* Work to be completed
Output all of the data exactly, keeping any images out of the copy.

* Data below
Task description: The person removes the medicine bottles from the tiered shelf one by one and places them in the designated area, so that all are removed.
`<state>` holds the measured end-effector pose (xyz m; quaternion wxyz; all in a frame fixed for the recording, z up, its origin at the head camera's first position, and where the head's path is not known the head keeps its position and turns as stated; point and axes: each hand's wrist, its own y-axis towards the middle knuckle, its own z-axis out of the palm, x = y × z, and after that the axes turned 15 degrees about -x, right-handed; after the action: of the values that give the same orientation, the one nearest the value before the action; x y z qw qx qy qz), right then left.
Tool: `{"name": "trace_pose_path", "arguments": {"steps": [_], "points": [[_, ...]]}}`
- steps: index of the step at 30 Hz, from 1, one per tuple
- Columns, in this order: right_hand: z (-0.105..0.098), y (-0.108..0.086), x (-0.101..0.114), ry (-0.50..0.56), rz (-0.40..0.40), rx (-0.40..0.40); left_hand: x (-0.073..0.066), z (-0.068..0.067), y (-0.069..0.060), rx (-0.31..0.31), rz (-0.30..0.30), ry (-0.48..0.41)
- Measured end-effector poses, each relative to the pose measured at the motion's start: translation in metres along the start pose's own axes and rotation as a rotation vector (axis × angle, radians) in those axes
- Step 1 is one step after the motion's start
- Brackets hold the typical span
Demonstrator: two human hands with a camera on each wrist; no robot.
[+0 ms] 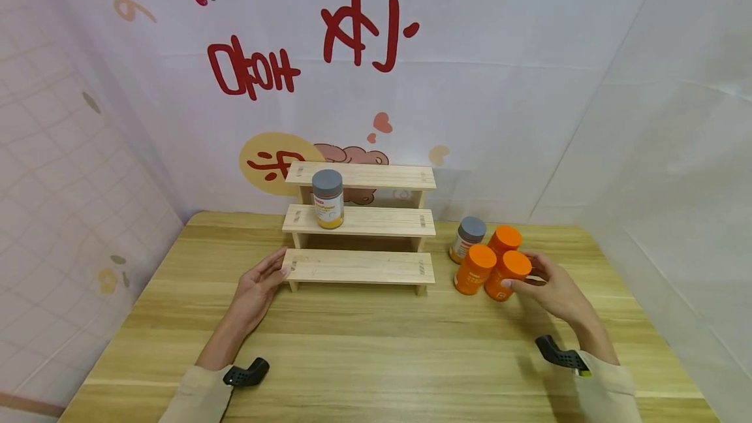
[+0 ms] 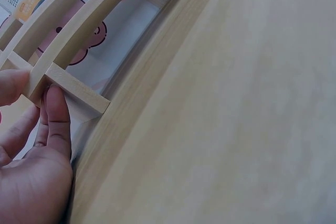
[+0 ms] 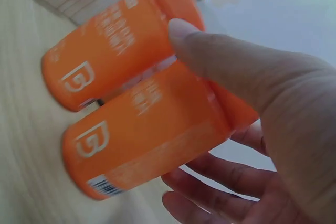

* Answer below
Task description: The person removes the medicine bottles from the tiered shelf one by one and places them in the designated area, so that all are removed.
`<state>` holds the measured end-effector pose (xyz m; quaternion wxyz; all in a frame fixed for the recording, z up, its origin at the head camera's first position, and where the head's path is not known the head keeps its position and turns as stated; point and axes: each hand's wrist, its own y-axis towards the middle knuckle, its own z-axis out of the palm, x = y × z, and after that the axes turned 15 degrees about -x, right-handed; after the action: of the values that give the same orientation, the one nearest the value before the action; x y z qw qx qy qz), right then left.
Tool: `{"name": "trace_pose_path", "arguments": {"steps": [_], "points": [[_, ...]]}}`
- steps: index of the step at 30 Hz, from 1, one per tuple
- Columns, in this order: right_hand: z (-0.105..0.098), y (-0.108..0.086), x (-0.101..0.114), ry (-0.50..0.56), rz (-0.40..0.40), rx (-0.40..0.40); left_hand: x (-0.073..0.066), z (-0.068..0.067), y (-0.069..0.060), rx (-0.31..0.31), rz (-0.30..0.30), ry (-0.48..0.41)
- Measured end-effector poses, each relative to the pose measured at the motion's start: translation in metres along the start pose's own axes and rotation as a rotation vector (axis × angle, radians) in those axes
- Step 1 is one step after the motion's start
- Brackets hold the typical span
Demonstrator: two human hands with a camera on each wrist; no robot.
[+0 ms] 
[+0 ms] 
[+0 ms] 

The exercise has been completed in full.